KedaiPena.com – Beratnya beban subsidi maupun kompensasi yang harus ditanggung pemerintah, dinyatakan sebagai buah yang harus dituai pemerintah sebagai akibat kesalahan pemerintah dan ketidakefisienan Pertamina.
Pengamat Migas CERI, Yusri Usman menyatakan juga tak memahami mengapa Revisi Kepres 191 tahun 2019 belum ditandatangani oleh Presiden Joko Widodo. Ia juga mempertanyakan, apakah ada pihak yang mengintervensi proses revisi ini.
“Katanya sudah lama di meja Presiden. Apakah mafia BBM ikut intervensi sehingga belum ditandatangani. Revisi ini berkaitan dengan kriteria kendaraan yang dibolehkan menggunakan BBM Subsidi Solar dan BBM Penugasan Pertalite, agar Pertamina mempunyai payung hukum dalam menyalurkan di SPBU,” kata Yusri saat dihubungi, Jumat (2/9/2022).
Ia juga menyatakan jika digitalisasi 5518 SPBU Pertamina yang telah diinvestasikan oleh anak usaha PT Telkom senilai Rp3,6 triliun juga tidak berfungsi, maka wajar saja jika kuota BBM subsidi dan penugasan jebol dimainkan oleh mafia BBM.
“Jangan berharap masyarakat bisa sadar, jika kantonge mereka kosong. Kesadaran Akan muncul jika kantong tebal. BBM subsidi dan penugasan kata Nicke (red: Direktur Pertamina) banyak bocor ke industri tambang dan sawit serta kehutanan, kenapa mereka yang sangat mampu malah minum BBM orang tak mampu,” ujarnya dengan tegas.
Untuk menyelesaikan masalah ini, Yusri kembali menegaskan, bahwa kuncinya hanya satu. Yaitu efisiensi Pertamina dan keterbukaan proses tender. Pertamina tidak bisa melakukan penunjukan langsung.
“Proses bisnis Pertamina pelaksanaannya harus tranparan, fair dan akuntable. Buka terang benderang mekanisme tender beli BBM di ISC (Intergrated Supply Chain) di PT Pertamina Patra Niaga dan sistem tender minyak mentah di ISC Kilang Pertamina International,” ujarnya lagi.
Selain itu, Yusri juga menegaskan bahwa tak boleh ada praktik main tunjuk langsung sesama ‘Anak dan Cucu’ usaha di Pertamina,
“Karena kegiatan itu telah terjadi potensi inefisiensi sekitar 10 persen hingga 20 Persen. Harus transparan, jangan sembunyi sembunyi. Karena saya dengar ada sambo sambo juga di proses ini,” ungkapnya.

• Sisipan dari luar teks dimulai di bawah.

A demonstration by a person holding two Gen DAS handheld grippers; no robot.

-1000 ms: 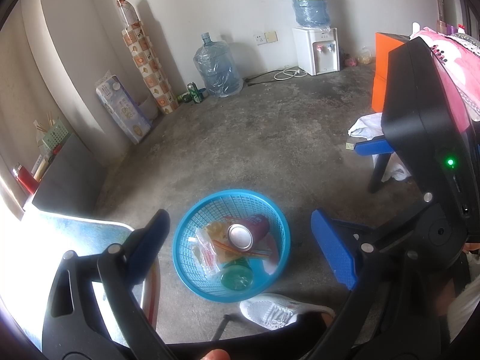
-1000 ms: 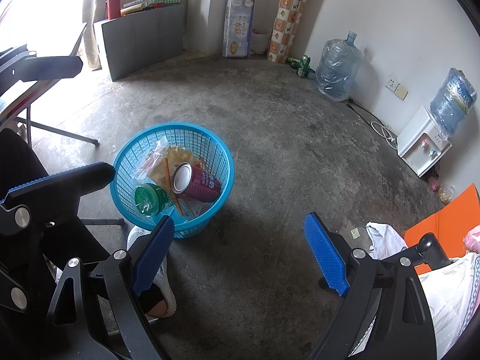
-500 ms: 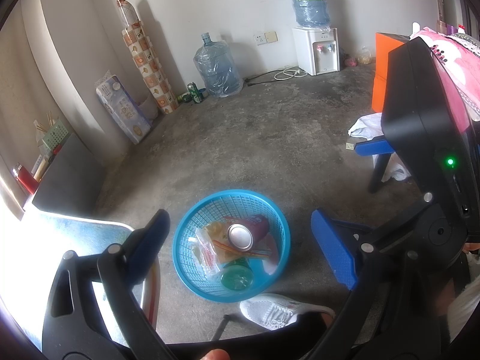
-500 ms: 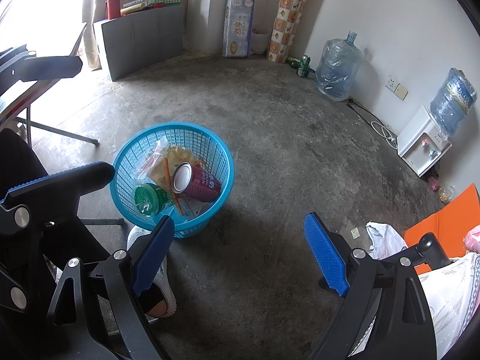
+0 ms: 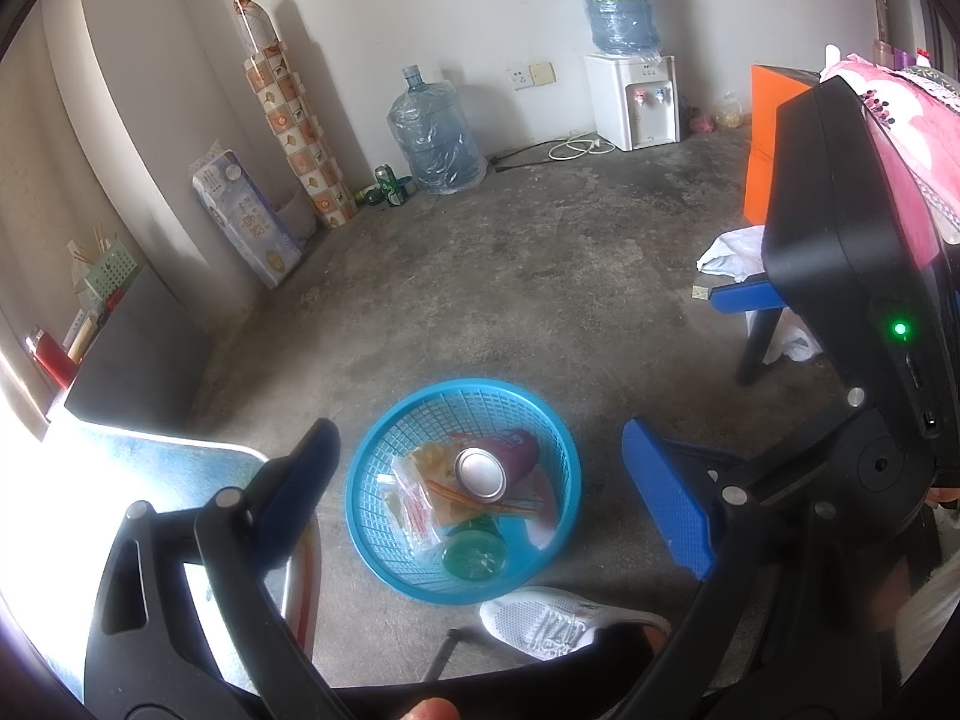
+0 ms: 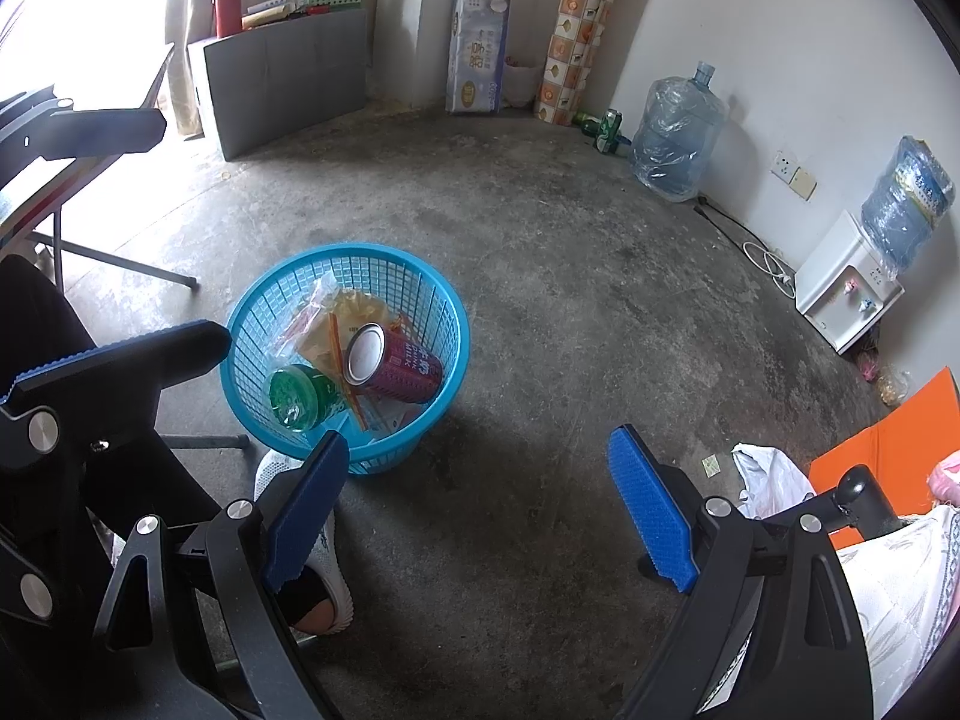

Efisiensi dan keterbukaan Pertamina, lanjutnya, tak hanya memberikan harga BBM terjangkau kepada masyarakat, yang sekaligus tak membebani APBN.
“Kualitasnya juga akan semakin baik. Kualitas BBM Pertamina harus bisa semuanya standar Euro 4, bukan seperti sekarang. Pertamax 92 saja masih Euro 2, itu merusak kesehatan masyarakat. Bandingkan harga Gasoline Ron 97 Euro 5 Malaysia non subsidi bisa dijual di SPBU mereka seharga Rp14.500 per liter,” ungkapnya lagi.
Tak hanya Pertamina, Yusri juga mengungkapkan bahwa pemerintah Jokowi juga melakukan kesalahan dengan tidak memprioritaskan pembangunan infrastruktur Migas sejak tahun 2014.
“Sibuknya ke infrastruktur jalan tol. Ketika harga minyak melambung, beban subsdidinya sangat menguras APBN. Coba jaringan gas dibangun banyak sejak 2014, pasti sangat mengurangi impor LPG. Sedihnya lagi, tol yang terbangun ternyata tidak bisa menopang beban APBN, karena mahal dan sepi akhirnya banyak yang rugi dan terpaksa dijual lebih murah untuk menutup hutang,” pungkasnya.